¿Realmente queremos salvar el planeta?
Ahora que en la ciudad de Sharm El Sheikh, en Egipto, se reúnen nuevamente representantes del mundo en la XXVII Conferencia de las Partes de la Convención Marco de las Naciones Unidas sobre el Cambio Climático (COP27) para debatir el futuro de la Tierra y, por tanto, de la humanidad, me pregunto si de verdad estamos dando pasos para garantizar que, al menos por nuestra causa, el planeta ralentice su proceso de extinción.
A veces confirmo que tenemos miopía y alzheimer selectivos porque, si bien es cierto que cambiar los hábitos es muy complejo, creo que muchas veces desconocemos a propósito lo que sucederá si actuamos con tanta tibieza, como hasta ahora. Quizás pensamos que la catástrofe medioambiental no nos alcanzará, que no es para tanto, y olvidamos que se trata de un problema real, que este pequeño espacio en el universo tiene ya más de 4 500 millones de años, es un anciano que adolece y desde hace bastante tiempo merece atención privilegiada.

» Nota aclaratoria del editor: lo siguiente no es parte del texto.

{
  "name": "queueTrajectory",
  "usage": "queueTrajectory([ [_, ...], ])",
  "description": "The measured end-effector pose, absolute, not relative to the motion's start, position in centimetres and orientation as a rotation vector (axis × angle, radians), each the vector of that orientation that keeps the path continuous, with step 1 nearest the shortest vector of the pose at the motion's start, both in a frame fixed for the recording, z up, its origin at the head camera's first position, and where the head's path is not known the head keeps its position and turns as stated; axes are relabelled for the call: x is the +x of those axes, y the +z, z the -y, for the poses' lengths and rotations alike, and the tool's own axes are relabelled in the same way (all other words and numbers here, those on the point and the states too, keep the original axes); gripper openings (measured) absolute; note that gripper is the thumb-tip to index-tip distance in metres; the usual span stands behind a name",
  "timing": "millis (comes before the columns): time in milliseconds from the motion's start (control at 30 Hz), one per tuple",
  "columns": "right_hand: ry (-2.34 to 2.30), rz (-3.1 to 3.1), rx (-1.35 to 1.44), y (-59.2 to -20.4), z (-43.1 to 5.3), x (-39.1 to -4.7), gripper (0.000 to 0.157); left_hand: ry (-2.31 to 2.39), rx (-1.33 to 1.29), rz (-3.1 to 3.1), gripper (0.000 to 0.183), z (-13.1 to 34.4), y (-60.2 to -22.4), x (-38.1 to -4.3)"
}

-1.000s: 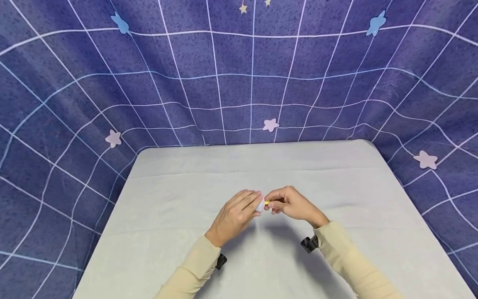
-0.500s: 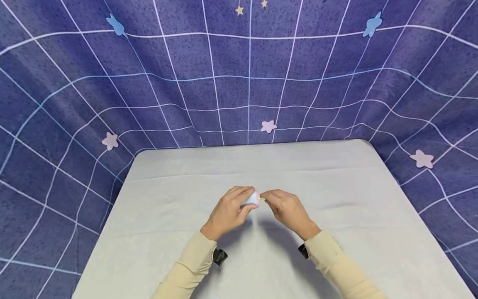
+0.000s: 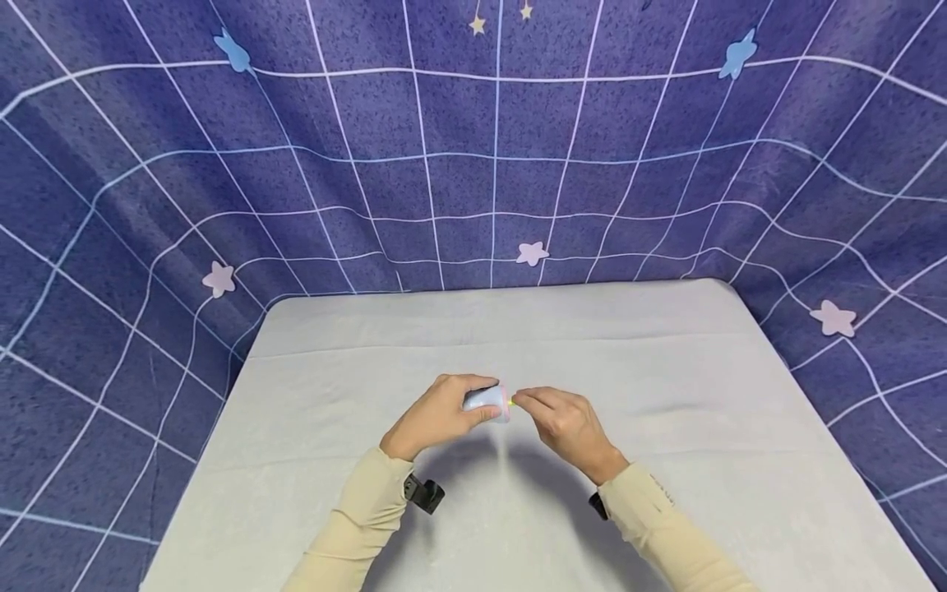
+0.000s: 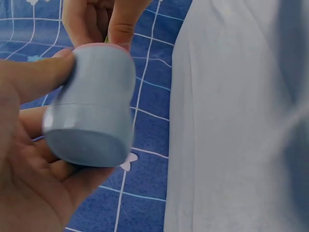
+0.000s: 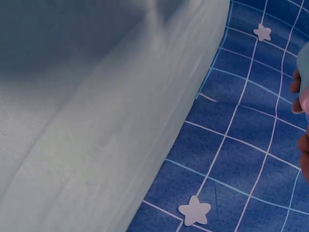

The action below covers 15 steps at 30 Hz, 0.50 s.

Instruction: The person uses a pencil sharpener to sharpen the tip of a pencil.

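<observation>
In the head view my left hand (image 3: 438, 415) grips a light blue, waisted pencil sharpener (image 3: 484, 399) lying sideways in the air above the table. Its pink end faces my right hand (image 3: 568, 423), whose fingertips pinch a thin yellow pencil (image 3: 511, 402) that enters that end. Most of the pencil is hidden by the fingers. Thumb and fingers wrap the sides of the sharpener (image 4: 94, 108) in the left wrist view, its broad flat base towards the camera. At the right edge of the right wrist view only a sliver of the sharpener (image 5: 303, 67) and some fingertips show.
A white cloth covers the table (image 3: 333, 485) below both hands. Around its back and sides hangs a blue curtain (image 3: 459, 181) with a line grid and stars. A small black camera (image 3: 425, 493) is strapped to each wrist.
My left hand has shifted slightly left and its fingers have opened up more of the sharpener to view. My right hand has turned over the pencil, its back now upward.
</observation>
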State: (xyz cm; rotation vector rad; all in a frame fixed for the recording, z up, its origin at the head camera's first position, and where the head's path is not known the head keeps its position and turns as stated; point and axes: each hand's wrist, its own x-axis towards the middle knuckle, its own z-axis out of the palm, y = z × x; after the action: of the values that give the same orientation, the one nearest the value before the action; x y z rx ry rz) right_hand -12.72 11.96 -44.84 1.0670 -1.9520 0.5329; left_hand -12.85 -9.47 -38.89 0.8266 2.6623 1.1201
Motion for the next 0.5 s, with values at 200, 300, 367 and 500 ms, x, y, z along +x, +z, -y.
queueTrajectory([
  [200, 0.522, 1.944, 1.078, -44.7, -12.0, -12.6, 0.035, 1.059, 0.914, -2.693, 0.042, 9.2, -39.1, -12.7],
  [300, 0.531, 1.945, 1.071, -44.5, -12.1, -12.6, 0.035, 1.040, 1.015, -2.781, 0.044, 8.9, -39.3, -12.6],
  [367, 0.562, 1.955, 1.062, -44.4, -12.2, -12.7, 0.033, 1.012, 1.111, -2.866, 0.045, 8.7, -39.6, -12.4],
  [500, 0.658, 2.042, 1.070, -44.0, -12.5, -12.7, 0.017, 0.894, 1.344, -3.054, 0.042, 8.2, -40.4, -12.1],
])
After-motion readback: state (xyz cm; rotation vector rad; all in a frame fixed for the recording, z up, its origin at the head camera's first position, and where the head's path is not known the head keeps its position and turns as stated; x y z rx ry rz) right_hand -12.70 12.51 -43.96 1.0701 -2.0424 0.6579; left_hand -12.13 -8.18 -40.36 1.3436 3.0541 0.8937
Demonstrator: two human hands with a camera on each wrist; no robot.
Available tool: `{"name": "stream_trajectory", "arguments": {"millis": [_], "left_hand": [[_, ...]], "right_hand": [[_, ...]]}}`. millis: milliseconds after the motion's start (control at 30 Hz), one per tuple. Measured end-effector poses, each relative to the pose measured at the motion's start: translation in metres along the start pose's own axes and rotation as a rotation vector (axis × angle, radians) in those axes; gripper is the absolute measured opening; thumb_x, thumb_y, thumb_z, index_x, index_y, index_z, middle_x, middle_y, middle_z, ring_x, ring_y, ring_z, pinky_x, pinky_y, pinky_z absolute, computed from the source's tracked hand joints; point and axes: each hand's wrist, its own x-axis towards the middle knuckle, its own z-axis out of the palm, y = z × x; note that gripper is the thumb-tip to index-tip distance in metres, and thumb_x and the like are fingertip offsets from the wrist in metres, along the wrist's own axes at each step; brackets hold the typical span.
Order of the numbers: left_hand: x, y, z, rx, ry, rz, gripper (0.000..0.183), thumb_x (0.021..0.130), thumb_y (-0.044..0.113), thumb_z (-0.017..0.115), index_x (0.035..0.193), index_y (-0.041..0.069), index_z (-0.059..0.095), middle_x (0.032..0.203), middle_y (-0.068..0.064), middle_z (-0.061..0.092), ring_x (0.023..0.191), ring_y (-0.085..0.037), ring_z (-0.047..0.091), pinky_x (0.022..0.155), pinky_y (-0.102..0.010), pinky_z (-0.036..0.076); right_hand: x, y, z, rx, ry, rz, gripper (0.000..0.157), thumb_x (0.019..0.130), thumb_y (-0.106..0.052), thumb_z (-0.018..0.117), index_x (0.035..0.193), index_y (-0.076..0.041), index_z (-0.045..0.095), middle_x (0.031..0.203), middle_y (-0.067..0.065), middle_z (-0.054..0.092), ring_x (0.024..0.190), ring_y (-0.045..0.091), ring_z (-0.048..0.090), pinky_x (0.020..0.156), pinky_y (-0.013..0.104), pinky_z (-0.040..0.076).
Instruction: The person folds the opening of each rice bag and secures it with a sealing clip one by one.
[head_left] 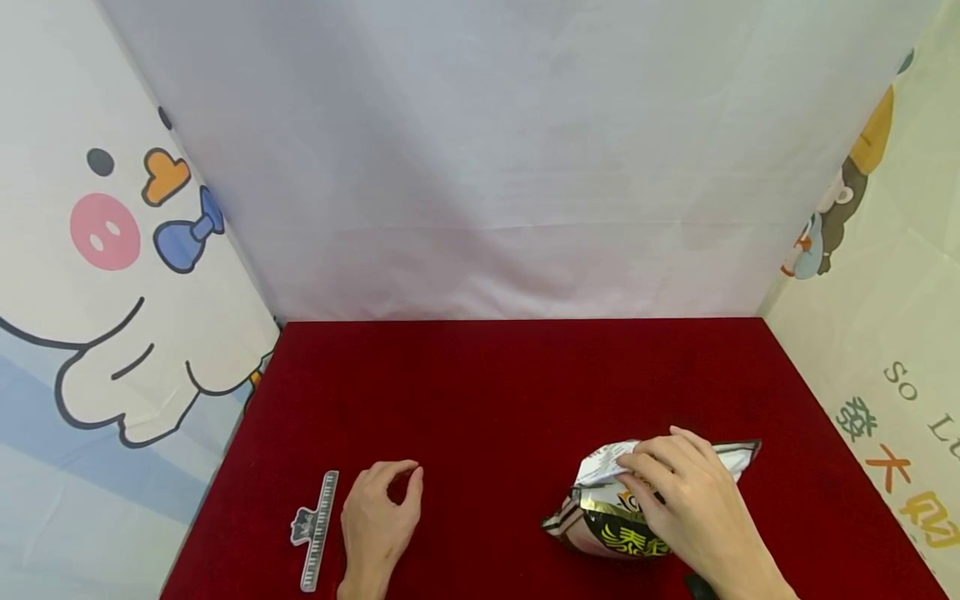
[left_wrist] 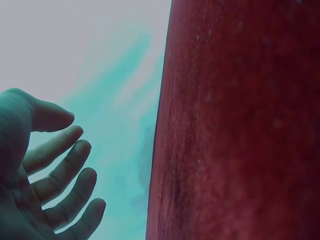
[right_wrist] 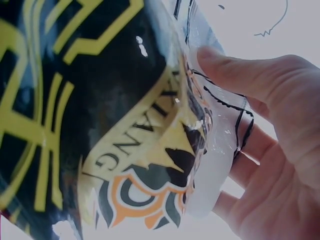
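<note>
In the head view a glossy snack bag (head_left: 626,533), black and pink with yellow lettering, lies at the right of the red table. Its silvery-white top is folded over. My right hand (head_left: 686,492) is on that top, with thumb and fingers around the folded edge. From the right wrist, the bag (right_wrist: 135,125) fills the left side, and the thumb of the right hand (right_wrist: 270,115) lies against the pale flap, fingers behind it. My left hand (head_left: 381,517) hovers at the left with fingers loosely curved, holding nothing. Beside it lies a clear clip (head_left: 318,533) with a long ruled bar.
The red table (head_left: 480,400) ends at a white cloth backdrop (head_left: 480,167). Printed cloths with cartoon figures stand at the left and right sides. A small dark object (head_left: 699,587) lies partly hidden under the right wrist.
</note>
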Motion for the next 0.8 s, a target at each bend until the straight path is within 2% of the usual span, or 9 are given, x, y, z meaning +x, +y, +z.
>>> {"name": "stream_trajectory", "arguments": {"millis": [367,800], "left_hand": [[-0.0003,-0.0050,-0.0009,0.007,0.009,-0.014,0.007,0.089,0.024,0.085,0.096,0.022,0.084,0.097,0.003,0.080,0.091,-0.020,0.073,0.077,-0.046,0.058],[-0.0001,-0.0077,-0.0032,0.019,-0.028,-0.039,0.010,0.090,0.025,0.084,0.099,0.020,0.084,0.100,0.002,0.080,0.094,-0.022,0.073,0.078,-0.048,0.059]], "right_hand": [[0.0001,0.0001,0.0010,0.002,-0.001,0.000,0.059,0.114,-0.044,0.039,0.089,-0.008,0.079,0.087,0.003,0.074,0.084,0.024,0.069,0.128,0.019,0.019],[0.0005,0.0013,0.0028,0.002,0.016,-0.016,0.057,0.115,-0.042,0.040,0.089,-0.009,0.079,0.087,0.002,0.074,0.084,0.024,0.069,0.128,0.020,0.021]]}}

Más pudiéramos hacer desde lo individual y, sobre todo, mucho poder tienen tantas organizaciones y personajes influyentes, con nombre y economía, para impulsar medidas que se salgan de lo local en beneficio de todos. Sin embargo, lo que impera es la morosidad y el egoísmo. Abundan los llamados a actuar, y los planes a largo plazo, pero no se implementan completamente, se evaden responsabilidades y los proyectos pasan de un año a otro, de un evento a otro, como simple promesa, muy parecido el concepto de utopía de Galeano que sirve para caminar, pero que con cada paso se aleja, como el horizonte.
Demasiados países pobres no podrán jamás emplear recursos propios para, por ejemplo, disminuir el consumo de combustibles fósiles. ¿De dónde las naciones tercermundistas vamos a sacar sumas millonarias para cambiar el parque automotor? Nosotros mismos, Cuba, en este minuto, no tenemos fondos para migrar de los vehículos de combustión a los eléctricos, y tampoco tenemos sistema electroenergético que aguante tal demanda, aunque las energías alternativas, como la eólica y la solar, sí me parecen viables en este archipiélago bendecido por el sol y el mar.
Tampoco, de manera general, tenemos educación para aportar desde nuestras casas un granito de arena a la salud ambiental, y por eso nuestros ríos y costas no son cristalinos, como tampoco están impolutas nuestras calles y espacios verdes más transitados, y muchas más son las muestras de lo poco que hacemos para colaborar en que no se acelere el caos, en frenar la desertificación, la contaminación, los incendios y la reducción de zonas boscosas, entre otros.
Entonces, ¿qué podemos hacer? La ruta está trazada, y cada gobierno diseñó políticas públicas y agendas específicas amigables con la naturaleza. En la COP26, de 2021, en Glasgow, Escocia, el acuerdo fue convertir esta década en un período de acción y apoyo al clima. El compromiso general fue trabajar de conjunto para reducir el calentamiento global a 1,5 grados Celsius, además de disminuir considerablemente las emisiones de gases de efecto invernadero, proteger los bosques y cooperar con financiación a las naciones vulnerables, pero en la práctica no se logró el convenio de transferir 100 mil millones de dólares anuales a los países menos avanzados, y ahora en la COP27 se critica duramente la inacción y el no cumplimiento de lo pactado.
Pensando en la máxima «querer es poder», ¿realmente podemos salvar al planeta? ¿Queremos? Las necesidades están pautadas desde hace rato: mucha más voluntad y mayor capacidad de convocatoria, generar conciencia, acabar con la inercia y fomentar actitudes resilientes porque el mundo, como lo conocemos, dejará de existir para todos por igual, tanto para el pobre en Haití y el acaudalado en Malibú.